Before Jackie Robinson
Title | Before Jackie Robinson PDF eBook |
Author | Gerald R. Gems |
Publisher | U of Nebraska Press |
Pages | 321 |
Release | 2017-02-01 |
Genre | Sports & Recreation |
ISBN | 0803266790 |
Vietnam and the Colonial Condition of French Literature explores an aspect of modern French literature that has been consistently overlooked in literary histories: the relationship between the colonies—their cultures, languages, and people—and formal shifts in French literary production. Starting from the premise that neither cultural identity nor cultural production can be pure or homogenous, Leslie Barnes initiates a new discourse on the French literary canon by examining the work of three iconic French writers with personal connections to Vietnam: André Malraux, Marguerite Duras, and Linda Lê.

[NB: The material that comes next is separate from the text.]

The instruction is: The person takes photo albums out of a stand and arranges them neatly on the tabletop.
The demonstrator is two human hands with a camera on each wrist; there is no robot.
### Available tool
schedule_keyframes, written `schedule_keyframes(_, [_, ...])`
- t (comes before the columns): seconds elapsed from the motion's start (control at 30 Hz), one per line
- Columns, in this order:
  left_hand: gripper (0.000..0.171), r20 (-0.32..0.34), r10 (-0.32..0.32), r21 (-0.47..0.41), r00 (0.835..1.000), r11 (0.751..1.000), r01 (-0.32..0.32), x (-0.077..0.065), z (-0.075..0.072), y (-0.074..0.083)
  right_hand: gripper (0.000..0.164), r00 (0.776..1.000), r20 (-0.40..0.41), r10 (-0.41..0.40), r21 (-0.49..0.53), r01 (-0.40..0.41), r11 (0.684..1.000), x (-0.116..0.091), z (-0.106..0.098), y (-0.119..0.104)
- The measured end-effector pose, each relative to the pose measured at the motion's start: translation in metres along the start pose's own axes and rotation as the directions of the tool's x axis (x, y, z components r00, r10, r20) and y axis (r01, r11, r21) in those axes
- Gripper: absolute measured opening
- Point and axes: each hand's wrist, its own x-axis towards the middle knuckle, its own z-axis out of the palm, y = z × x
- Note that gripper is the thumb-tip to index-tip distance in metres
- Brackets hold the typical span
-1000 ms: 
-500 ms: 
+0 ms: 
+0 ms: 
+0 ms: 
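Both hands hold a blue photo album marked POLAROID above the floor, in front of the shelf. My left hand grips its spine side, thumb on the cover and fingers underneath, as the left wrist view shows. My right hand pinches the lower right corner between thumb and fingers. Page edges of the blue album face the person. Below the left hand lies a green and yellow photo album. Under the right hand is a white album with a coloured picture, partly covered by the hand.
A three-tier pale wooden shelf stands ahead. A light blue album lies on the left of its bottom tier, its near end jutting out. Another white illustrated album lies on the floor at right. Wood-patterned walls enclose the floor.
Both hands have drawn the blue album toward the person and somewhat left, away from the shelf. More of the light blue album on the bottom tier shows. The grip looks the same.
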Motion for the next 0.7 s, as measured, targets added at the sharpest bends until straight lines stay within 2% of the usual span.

In a thorough investigation of the authors’ linguistic, metaphysical, and textual experiences of colonialism, Barnes articulates a new way of reading French literature: not as an inward-looking, homogenous, monolingual tradition, but rather as a tradition of intersecting and interdependent peoples, cultures, and experiences. One of the few books to focus on Vietnam’s position within francophone literary scholarship, Barnes challenges traditional concepts of French cultural identity and offers a new perspective on canonicity and the division between “French” and “francophone” literature.
The Sword and the Shield
Title | The Sword and the Shield PDF eBook |
Author | Peniel E. Joseph |
Publisher | Basic Books |
Pages | 384 |
Release | 2020-03-31 |
Genre | Biography & Autobiography |
ISBN | 1541617851 |
This dual biography of Malcolm X and Martin Luther King upends longstanding preconceptions to transform our understanding of the twentieth century's most iconic African American leaders. To most Americans, Malcolm X and Martin Luther King Jr. represent contrasting ideals: self-defense vs. nonviolence, black power vs. civil rights, the sword vs. the shield. The struggle for black freedom is wrought with the same contrasts. While nonviolent direct action is remembered as an unassailable part of American democracy, the movement's militancy is either vilified or erased outright. In The Sword and the Shield, Peniel E. Joseph upends these misconceptions and reveals a nuanced portrait of two men who, despite markedly different backgrounds, inspired and pushed each other throughout their adult lives. This is a strikingly revisionist biography, not only of Malcolm and Martin, but also of the movement and era they came to define.